Saturday Church


Reviewed by: Jennie Kermode

Saturday Church
"Kain's finely judged performance is a joy to watch."

Growing up as a black boy in urban America is challenging enough, especially in a cash-strapped single parent family, without having to face other kinds of prejudice as well. Ulysses (Luka Kain) is an older sibling so also has a share of responsibility for his younger brother, though his mother has decided to bring in a more distant relative to watch the two of them; it's suggested that she's been concerned for some time after catching Ulysses trying on her clothes. "It won't happen again," he assures her, and seems to mean it, but of course that's not the way things turn out. Ulysses is 14 and experiencing the rush of emotions that every adolescent goes through. It's not a time for keeping secrets. What's inside keeps bubbling up, determined to escape.

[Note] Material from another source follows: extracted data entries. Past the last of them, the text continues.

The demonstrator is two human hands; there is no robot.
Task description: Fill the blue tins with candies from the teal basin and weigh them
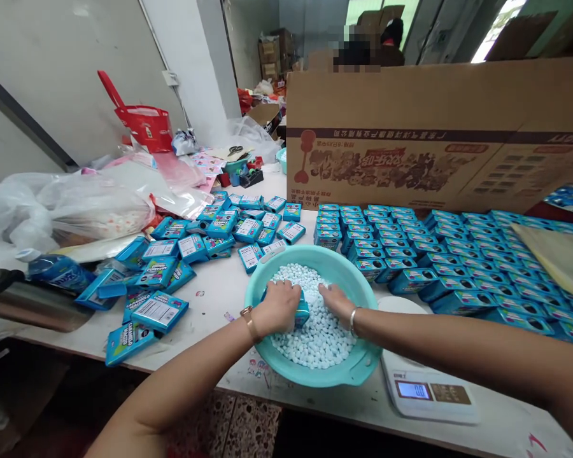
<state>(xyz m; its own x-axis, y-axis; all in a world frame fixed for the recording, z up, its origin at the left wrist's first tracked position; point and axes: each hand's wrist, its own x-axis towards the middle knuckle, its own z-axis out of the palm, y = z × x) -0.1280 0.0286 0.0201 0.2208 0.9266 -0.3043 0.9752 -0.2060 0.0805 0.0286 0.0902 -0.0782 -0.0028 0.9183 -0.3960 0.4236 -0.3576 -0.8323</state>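
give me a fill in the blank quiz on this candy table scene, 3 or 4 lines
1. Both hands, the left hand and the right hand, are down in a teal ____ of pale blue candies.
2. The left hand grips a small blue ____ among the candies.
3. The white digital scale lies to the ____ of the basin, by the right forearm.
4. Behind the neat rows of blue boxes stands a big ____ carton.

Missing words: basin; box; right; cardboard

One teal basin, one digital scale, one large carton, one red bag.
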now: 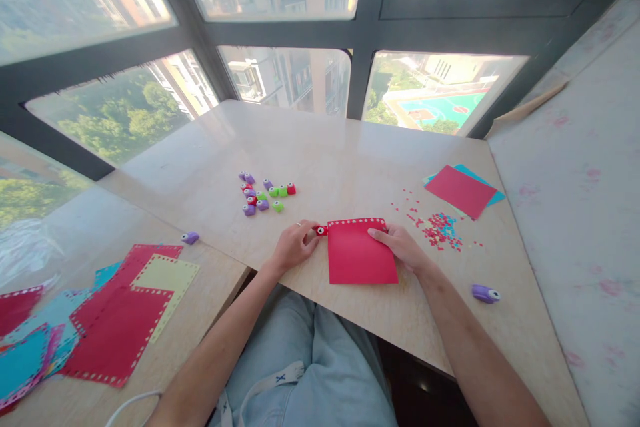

Is Ulysses a boy? That's not altogether clear - the story makes room for multiple interpretations around gender and sexuality - and perhaps it shouldn't matter. What he really needs is a safe space in which to explore possibilities and find a comfortable way to live. He finds it in a Saturday church group where older trans women mentor young people who are going through similar struggles. This is one of those rare communities that exists in real life and also in musicals. It's a warm place where he finds non-prescriptive support and also meets a boy his own age (Marquis Rodriguez) with whom he forms a tentative relationship. But managing a double life is always difficult. Ulysses faces aggressive prejudice from the child minder and longs for a way to explain things to his mum.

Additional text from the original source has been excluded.